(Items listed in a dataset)
○ ○ ○ ○ ○

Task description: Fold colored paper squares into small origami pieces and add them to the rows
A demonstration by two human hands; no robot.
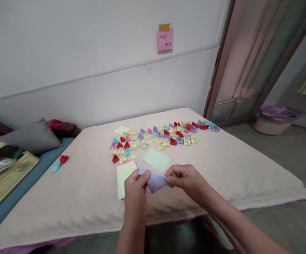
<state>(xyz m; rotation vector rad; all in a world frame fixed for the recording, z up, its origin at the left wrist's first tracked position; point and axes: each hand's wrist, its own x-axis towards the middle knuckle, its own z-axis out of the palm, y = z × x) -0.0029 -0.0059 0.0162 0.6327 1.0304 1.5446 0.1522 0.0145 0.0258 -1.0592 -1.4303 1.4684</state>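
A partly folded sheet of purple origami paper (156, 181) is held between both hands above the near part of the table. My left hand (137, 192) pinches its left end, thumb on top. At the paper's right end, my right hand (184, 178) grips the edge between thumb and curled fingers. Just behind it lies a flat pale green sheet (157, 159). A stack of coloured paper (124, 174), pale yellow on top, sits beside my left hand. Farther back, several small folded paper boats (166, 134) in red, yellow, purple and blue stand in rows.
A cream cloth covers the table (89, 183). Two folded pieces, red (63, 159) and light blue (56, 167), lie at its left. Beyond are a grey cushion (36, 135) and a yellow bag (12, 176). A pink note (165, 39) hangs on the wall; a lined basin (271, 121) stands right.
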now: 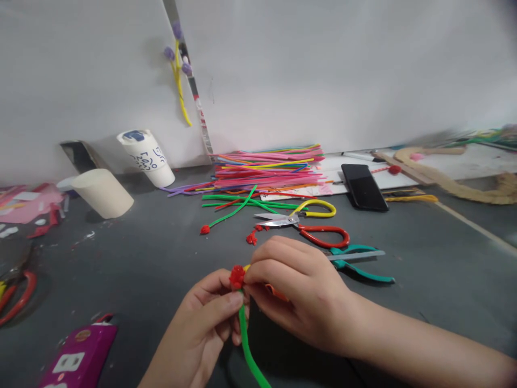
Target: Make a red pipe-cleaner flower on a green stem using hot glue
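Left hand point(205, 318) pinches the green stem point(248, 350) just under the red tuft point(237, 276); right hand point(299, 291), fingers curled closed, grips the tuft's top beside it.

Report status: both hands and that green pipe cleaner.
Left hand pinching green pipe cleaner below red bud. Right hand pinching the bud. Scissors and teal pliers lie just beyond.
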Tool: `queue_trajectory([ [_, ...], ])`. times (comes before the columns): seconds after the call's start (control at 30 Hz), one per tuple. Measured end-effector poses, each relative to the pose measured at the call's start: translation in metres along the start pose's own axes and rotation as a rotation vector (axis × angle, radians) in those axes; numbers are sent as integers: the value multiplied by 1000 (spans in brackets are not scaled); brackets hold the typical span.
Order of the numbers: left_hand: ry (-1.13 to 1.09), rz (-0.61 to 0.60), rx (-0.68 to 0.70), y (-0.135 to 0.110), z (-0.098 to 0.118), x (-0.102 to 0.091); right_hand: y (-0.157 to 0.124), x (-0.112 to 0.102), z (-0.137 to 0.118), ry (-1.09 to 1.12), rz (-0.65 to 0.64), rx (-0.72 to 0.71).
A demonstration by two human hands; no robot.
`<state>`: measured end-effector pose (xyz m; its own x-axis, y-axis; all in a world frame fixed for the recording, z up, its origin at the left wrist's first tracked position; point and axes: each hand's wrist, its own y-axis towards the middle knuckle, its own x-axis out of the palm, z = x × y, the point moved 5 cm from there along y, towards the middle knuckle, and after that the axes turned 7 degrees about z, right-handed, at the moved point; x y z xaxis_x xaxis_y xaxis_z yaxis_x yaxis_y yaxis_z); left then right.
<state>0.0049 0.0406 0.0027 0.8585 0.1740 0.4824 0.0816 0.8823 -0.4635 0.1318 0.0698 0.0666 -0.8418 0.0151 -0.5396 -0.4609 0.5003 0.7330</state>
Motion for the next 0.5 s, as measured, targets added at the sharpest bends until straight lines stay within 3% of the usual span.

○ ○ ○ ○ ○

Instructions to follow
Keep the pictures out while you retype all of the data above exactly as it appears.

Response box
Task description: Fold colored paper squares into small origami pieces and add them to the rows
A demonstration by two human hands; no robot.
<state>(xyz m; rotation vector rad; all in a world frame fixed for the recording, z up, its origin at the left wrist's first tracked position; point and axes: each hand's wrist, its own x-axis towards the middle knuckle, its own z-axis out of the palm, y = z × x) -0.0029 -0.0059 0.0162 0.6327 1.0304 1.5446 0.1522 0.0145 0.0258 -1.0592 -1.4303 1.4684</state>
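A partly folded sheet of purple origami paper (156, 181) is held between both hands above the near part of the table. My left hand (137, 192) pinches its left end, thumb on top. At the paper's right end, my right hand (184, 178) grips the edge between thumb and curled fingers. Just behind it lies a flat pale green sheet (157, 159). A stack of coloured paper (124, 174), pale yellow on top, sits beside my left hand. Farther back, several small folded paper boats (166, 134) in red, yellow, purple and blue stand in rows.
A cream cloth covers the table (89, 183). Two folded pieces, red (63, 159) and light blue (56, 167), lie at its left. Beyond are a grey cushion (36, 135) and a yellow bag (12, 176). A pink note (165, 39) hangs on the wall; a lined basin (271, 121) stands right.
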now: 
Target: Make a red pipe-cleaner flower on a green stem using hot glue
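Left hand point(205, 318) pinches the green stem point(248, 350) just under the red tuft point(237, 276); right hand point(299, 291), fingers curled closed, grips the tuft's top beside it.

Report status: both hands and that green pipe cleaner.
Left hand pinching green pipe cleaner below red bud. Right hand pinching the bud. Scissors and teal pliers lie just beyond.
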Tool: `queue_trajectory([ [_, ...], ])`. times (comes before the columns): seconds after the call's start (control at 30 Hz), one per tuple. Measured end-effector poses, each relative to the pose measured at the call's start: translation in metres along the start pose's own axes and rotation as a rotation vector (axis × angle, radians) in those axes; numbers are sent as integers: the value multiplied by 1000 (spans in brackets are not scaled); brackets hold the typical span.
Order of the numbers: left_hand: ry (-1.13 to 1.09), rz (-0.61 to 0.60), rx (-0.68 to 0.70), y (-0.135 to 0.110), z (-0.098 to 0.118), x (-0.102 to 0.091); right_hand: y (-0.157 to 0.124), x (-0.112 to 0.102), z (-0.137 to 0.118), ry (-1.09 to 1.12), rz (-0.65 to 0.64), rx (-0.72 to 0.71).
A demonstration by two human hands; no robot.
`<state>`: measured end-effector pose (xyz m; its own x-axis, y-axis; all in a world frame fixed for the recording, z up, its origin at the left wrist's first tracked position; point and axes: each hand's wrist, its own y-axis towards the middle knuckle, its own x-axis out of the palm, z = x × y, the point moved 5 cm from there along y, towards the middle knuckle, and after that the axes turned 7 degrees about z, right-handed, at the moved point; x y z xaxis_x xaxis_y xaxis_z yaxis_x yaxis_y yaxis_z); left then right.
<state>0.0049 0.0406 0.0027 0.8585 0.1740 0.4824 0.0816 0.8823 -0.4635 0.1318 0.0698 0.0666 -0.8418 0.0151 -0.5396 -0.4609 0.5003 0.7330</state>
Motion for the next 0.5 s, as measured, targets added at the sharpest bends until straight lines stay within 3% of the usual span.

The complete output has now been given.